I am delighted to see that the importance of NHS staff health and wellbeing is starting to be recognised and measures are being introduced to improve health and wellbeing. The announcement on Saturday that NHS England will invest £450 million in 2016/17 into staff health improvement programmes is very much welcomed. The commitments to workplace physio, mental health support and the reduction in the prevalence of junk food are key actions that the RCP has long supported and called for.

The way that the NHS treats its staff has a huge impact on the way that the NHS operates. It is fundamental to clinicians’ relationships with our patients and the NHS’ engagement with wider society. How can clinicians support patients in making healthy lifestyle choices when the NHS is not listening to its own advice? It is difficult to advise someone with diabetes on a new diet plan when the coffee shop in the hospital reception could be serving a coffee containing 25 teaspoons of sugar? How can someone suffering stress after a long night shift really provide support and advice to a patient with a mental health condition? These issues must be addressed if we are going to be able to care for our patients effectively.

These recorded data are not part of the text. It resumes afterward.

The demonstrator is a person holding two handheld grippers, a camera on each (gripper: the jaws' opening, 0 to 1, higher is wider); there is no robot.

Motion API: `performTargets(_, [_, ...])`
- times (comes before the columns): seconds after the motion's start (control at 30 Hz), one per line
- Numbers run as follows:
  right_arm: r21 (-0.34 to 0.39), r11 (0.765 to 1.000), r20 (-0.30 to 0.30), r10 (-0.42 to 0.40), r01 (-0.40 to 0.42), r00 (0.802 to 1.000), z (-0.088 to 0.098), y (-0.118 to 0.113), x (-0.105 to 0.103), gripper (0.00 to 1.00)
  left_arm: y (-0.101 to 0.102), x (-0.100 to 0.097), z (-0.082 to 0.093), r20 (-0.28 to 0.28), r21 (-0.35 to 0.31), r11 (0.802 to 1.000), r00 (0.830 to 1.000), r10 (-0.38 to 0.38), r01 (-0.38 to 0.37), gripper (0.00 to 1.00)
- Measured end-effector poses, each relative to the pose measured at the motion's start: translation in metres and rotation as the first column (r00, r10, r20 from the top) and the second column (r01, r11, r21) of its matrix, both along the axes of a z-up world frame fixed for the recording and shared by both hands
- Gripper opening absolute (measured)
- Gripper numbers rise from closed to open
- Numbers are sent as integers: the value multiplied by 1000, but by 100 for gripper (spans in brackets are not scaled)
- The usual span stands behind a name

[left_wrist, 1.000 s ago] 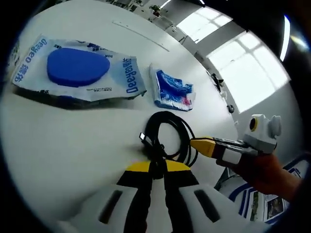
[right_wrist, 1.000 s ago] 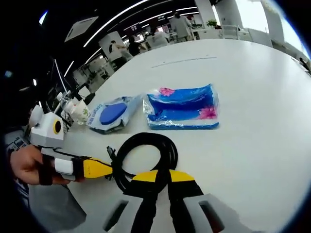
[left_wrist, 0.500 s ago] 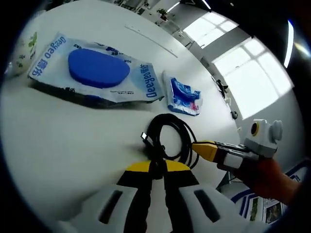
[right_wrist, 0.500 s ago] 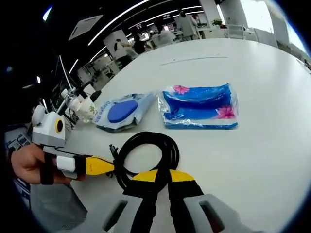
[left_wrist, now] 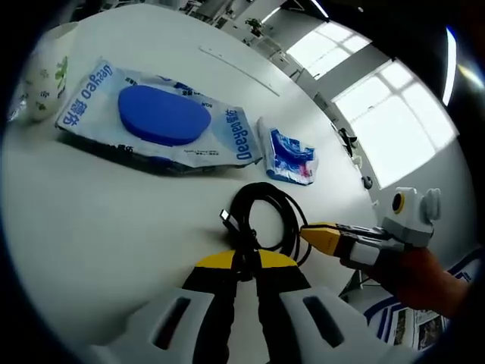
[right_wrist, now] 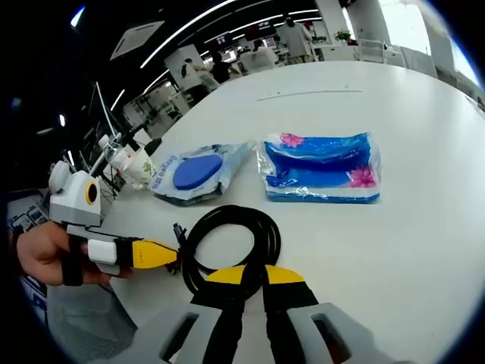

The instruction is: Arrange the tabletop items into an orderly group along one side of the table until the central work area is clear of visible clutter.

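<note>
Both grippers meet at the coiled black cable [left_wrist: 261, 224] on the white table [left_wrist: 91, 220]: left gripper [left_wrist: 244, 265] jaws clamped on its near edge, right gripper [right_wrist: 254, 274] jaws likewise closed on the coil. Beyond it lie a wipes pack [left_wrist: 159, 117], then a blue tissue pack [right_wrist: 322, 168].

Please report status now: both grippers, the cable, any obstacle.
Left gripper and right gripper both shut on black cable coil. Wipes pack and tissue pack beyond, clear of coil.

Both views close above table, facing opposite ways, sharing coiled cable [left_wrist: 264, 220].
</note>
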State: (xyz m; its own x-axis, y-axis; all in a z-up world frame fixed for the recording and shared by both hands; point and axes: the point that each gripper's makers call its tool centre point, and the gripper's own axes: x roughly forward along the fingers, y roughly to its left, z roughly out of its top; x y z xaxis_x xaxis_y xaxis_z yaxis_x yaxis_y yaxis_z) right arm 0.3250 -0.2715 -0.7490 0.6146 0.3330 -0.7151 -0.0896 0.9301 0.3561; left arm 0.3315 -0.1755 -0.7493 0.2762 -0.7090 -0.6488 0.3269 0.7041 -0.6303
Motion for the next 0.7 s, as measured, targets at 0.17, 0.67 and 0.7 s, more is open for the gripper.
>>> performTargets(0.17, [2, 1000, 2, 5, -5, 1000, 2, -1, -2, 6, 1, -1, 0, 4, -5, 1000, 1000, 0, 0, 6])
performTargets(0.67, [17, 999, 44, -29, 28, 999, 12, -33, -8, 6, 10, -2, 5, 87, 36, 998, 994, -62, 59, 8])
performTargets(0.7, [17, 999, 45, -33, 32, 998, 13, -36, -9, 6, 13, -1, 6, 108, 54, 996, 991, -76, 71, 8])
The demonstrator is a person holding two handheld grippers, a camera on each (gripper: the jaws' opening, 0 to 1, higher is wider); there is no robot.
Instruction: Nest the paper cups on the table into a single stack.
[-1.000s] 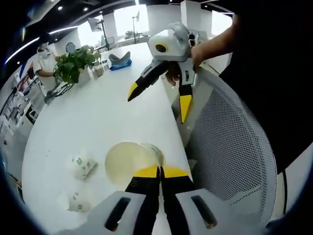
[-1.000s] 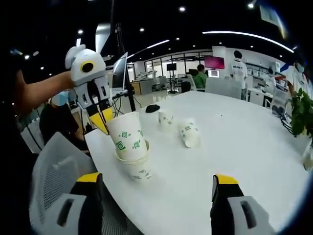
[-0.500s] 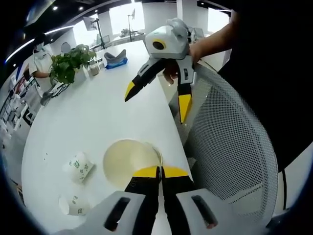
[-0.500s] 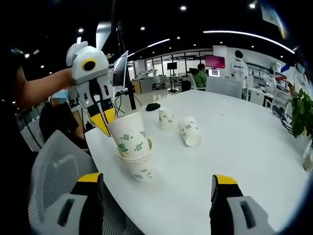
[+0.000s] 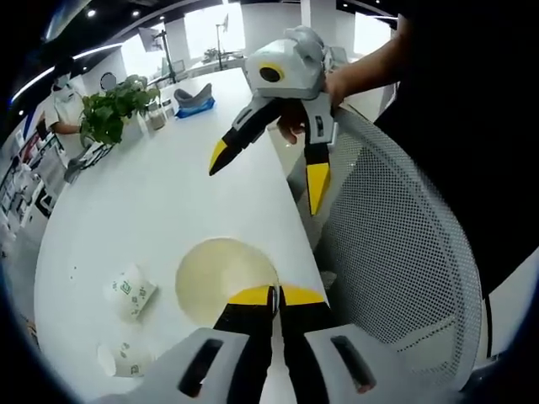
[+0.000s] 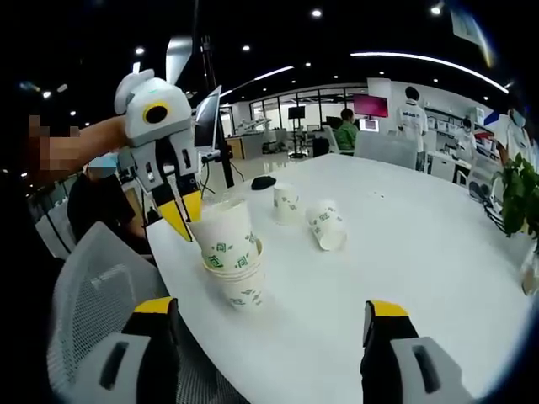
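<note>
My left gripper (image 5: 274, 295) is shut on the near rim of a white paper cup (image 5: 226, 273) with green marks, whose open mouth lies just ahead of the jaws. In the right gripper view the left gripper (image 6: 186, 215) holds this cup (image 6: 224, 238), slightly tilted, sunk into a short stack of cups (image 6: 241, 289) near the table edge. Farther off, one cup (image 6: 286, 204) stands upright and another (image 6: 327, 227) lies on its side; they appear as two loose cups (image 5: 126, 290) (image 5: 118, 360). My right gripper (image 6: 269, 310) is open, holds nothing, and hovers above the table (image 5: 266, 173).
The white table (image 6: 404, 252) stretches far ahead. A grey mesh chair (image 5: 396, 252) stands against its near edge, beside the stack. A potted plant (image 5: 114, 109) and a blue object (image 5: 195, 101) sit at the far end. People stand in the office behind.
The left gripper has lowered the held cup deeper into the stack. The right gripper has stayed open in about the same place.
</note>
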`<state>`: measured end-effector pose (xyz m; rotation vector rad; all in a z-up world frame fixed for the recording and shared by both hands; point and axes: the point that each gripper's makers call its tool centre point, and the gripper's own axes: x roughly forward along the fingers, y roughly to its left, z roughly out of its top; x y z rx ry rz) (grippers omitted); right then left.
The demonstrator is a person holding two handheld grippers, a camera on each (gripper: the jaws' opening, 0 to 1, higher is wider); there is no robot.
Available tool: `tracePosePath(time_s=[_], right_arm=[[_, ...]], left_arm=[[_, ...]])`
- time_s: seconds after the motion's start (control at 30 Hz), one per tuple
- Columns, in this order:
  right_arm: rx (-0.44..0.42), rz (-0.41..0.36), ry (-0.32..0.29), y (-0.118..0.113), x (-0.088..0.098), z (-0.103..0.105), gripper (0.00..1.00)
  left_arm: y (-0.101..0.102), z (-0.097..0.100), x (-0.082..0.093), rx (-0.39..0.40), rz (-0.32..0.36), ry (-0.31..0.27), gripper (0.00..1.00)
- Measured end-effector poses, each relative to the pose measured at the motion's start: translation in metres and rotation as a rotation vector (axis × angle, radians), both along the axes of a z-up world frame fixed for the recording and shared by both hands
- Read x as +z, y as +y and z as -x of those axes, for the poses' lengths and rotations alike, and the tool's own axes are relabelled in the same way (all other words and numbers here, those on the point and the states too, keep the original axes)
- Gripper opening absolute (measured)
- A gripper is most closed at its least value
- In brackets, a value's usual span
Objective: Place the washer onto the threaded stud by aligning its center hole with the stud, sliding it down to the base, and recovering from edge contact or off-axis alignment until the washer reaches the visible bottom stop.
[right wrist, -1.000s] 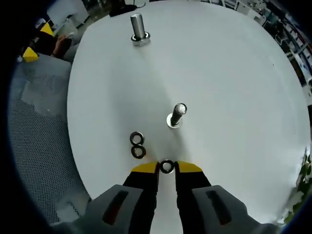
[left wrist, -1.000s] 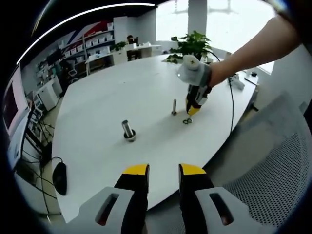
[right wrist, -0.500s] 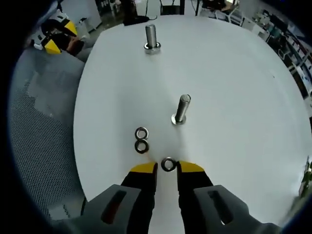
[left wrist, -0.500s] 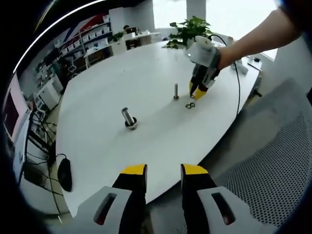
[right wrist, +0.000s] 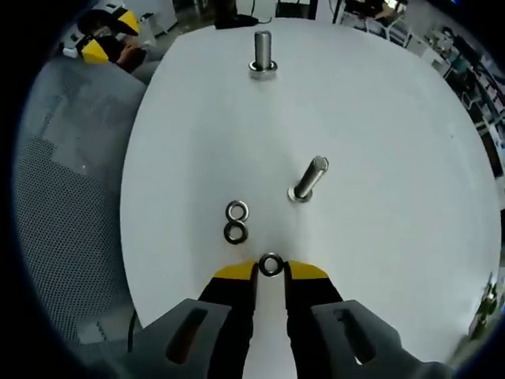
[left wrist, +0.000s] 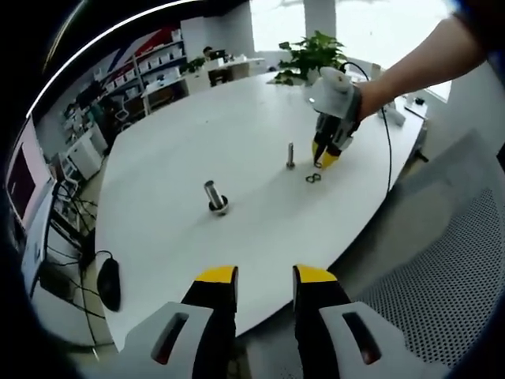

The £450 million for the NHS will not immediately solve these problems though. Many of these issues will require long term changes in areas where the NHS is notoriously difficult to change. Such as, culture, external provider contracts and in some instances the physical architecture of NHS buildings. While results may not be immediate and the programmes may face difficulties, the RCP strongly supports NHS England to continue with this programme to ensure that long term benefits to patient care and staff wellbeing can be realised.

[1] CIPD. Absence management: annual survey report 2013. London: CIPD, 2013.